• _What is needed_: Would you return, word for word, the lines of the data below from the line with "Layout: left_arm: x" through the line with "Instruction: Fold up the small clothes", and no others?

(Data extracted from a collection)
══════════════════════════════
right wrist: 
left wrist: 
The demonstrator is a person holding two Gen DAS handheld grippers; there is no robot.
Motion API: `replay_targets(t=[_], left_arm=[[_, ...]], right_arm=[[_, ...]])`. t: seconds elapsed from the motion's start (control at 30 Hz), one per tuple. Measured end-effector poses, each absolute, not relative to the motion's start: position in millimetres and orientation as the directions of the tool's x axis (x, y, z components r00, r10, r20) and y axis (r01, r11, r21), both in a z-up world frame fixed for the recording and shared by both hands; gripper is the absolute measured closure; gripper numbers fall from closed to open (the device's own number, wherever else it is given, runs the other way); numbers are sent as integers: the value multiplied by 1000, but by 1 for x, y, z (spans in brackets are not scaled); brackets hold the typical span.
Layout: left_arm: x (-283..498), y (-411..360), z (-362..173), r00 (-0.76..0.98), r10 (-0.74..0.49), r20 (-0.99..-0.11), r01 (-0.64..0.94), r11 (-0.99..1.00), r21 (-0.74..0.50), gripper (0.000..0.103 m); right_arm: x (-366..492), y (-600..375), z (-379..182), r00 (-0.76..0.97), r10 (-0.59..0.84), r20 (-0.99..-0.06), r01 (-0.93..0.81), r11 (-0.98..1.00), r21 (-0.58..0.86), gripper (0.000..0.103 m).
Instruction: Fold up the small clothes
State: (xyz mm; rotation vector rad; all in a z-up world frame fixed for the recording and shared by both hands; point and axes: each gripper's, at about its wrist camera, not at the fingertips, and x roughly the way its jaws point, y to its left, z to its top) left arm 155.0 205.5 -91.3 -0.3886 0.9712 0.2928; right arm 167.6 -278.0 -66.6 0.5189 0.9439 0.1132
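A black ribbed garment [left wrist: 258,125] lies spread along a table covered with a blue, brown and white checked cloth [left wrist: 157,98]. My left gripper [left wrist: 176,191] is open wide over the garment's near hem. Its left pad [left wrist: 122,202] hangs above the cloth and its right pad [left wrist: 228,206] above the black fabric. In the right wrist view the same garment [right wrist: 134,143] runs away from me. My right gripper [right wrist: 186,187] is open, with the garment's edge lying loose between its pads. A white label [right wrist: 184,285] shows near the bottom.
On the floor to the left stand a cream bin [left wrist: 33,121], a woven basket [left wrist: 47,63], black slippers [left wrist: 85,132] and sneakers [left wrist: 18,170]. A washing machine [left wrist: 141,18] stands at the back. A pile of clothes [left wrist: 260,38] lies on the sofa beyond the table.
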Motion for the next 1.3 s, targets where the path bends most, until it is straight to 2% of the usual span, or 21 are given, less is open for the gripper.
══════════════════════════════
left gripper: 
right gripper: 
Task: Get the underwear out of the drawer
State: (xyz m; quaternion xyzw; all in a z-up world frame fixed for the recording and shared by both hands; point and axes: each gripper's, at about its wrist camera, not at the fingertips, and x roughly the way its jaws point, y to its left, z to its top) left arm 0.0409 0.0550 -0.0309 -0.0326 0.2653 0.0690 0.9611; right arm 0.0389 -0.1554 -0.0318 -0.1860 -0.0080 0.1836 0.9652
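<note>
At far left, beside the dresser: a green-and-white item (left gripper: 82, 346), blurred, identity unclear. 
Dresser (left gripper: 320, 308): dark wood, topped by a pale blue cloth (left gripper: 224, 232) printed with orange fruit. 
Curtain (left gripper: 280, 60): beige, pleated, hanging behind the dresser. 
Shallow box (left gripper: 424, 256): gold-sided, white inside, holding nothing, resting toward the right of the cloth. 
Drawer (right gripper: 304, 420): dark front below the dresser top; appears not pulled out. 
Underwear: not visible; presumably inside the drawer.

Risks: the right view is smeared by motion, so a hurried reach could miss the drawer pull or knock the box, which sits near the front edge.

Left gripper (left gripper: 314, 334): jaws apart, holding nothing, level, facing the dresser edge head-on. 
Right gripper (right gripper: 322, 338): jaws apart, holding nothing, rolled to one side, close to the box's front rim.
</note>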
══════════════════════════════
• _Exercise result_:
Layout: left_arm: x (-283..498), y (-411..360), z (-362..173), r00 (-0.76..0.98), r10 (-0.74..0.49), r20 (-0.99..-0.11), r01 (-0.64..0.94), r11 (-0.99..1.00), r21 (-0.74..0.50), gripper (0.000..0.103 m); right_arm: x (-366..492), y (-600..375), z (-379..182), r00 (-0.76..0.97), r10 (-0.59..0.84), r20 (-0.99..-0.06), r01 (-0.93..0.81), r11 (-0.98..1.00), r21 (-0.58..0.86), gripper (0.000..0.103 m).
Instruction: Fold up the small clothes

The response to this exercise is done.